What is required: Show every line of the material that follows in which the word "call" occurs.

▼

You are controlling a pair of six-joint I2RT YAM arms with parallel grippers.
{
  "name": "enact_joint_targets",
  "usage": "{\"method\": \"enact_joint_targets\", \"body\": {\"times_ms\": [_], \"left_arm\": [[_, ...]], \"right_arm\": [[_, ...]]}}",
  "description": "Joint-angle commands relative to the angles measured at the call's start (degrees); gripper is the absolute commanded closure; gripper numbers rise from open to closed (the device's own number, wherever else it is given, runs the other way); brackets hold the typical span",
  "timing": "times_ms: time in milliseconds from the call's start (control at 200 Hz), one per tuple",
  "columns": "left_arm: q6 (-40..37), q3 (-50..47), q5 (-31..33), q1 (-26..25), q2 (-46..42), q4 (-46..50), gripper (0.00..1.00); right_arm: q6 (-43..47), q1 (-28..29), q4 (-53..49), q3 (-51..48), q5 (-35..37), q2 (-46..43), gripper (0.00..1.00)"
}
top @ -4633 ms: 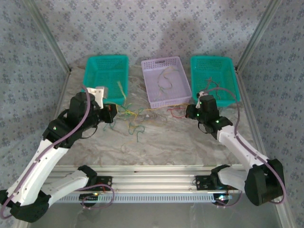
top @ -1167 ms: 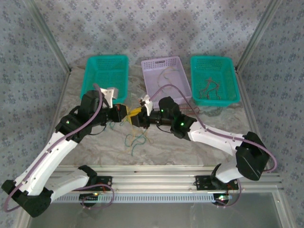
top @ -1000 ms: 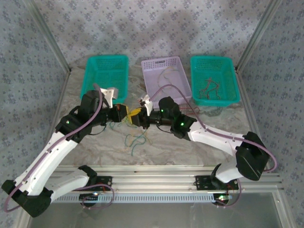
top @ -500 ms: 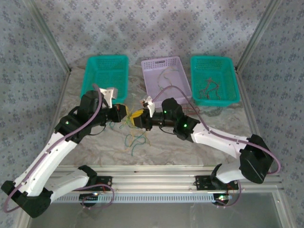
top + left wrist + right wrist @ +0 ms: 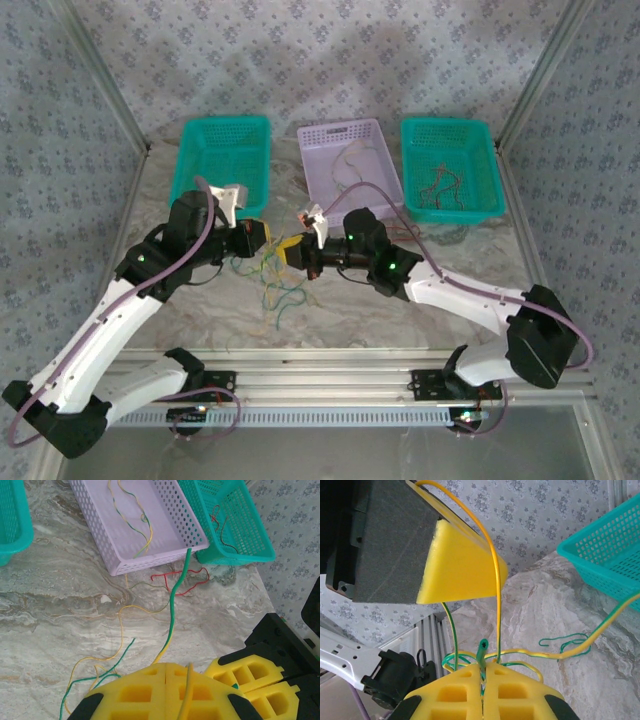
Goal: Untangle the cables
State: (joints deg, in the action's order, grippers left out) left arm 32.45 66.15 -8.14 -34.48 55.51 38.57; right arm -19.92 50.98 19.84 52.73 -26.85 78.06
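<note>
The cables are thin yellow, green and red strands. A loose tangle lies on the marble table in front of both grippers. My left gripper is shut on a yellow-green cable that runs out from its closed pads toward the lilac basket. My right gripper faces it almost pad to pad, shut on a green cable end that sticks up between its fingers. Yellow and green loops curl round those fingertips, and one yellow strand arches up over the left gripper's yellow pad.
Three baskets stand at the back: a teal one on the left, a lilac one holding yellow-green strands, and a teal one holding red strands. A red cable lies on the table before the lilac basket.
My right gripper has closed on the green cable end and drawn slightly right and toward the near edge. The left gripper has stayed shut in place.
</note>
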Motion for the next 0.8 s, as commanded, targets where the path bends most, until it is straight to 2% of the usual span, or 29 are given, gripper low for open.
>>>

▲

Your solution:
  "description": "Joint-angle commands relative to the angles measured at the call's start (degrees); gripper is the absolute commanded closure; gripper numbers rise from open to closed (the device's own number, wherever else it is given, runs the other way); brackets hold the typical span",
  "timing": "times_ms: time in milliseconds from the call's start (control at 200 Hz), one per tuple",

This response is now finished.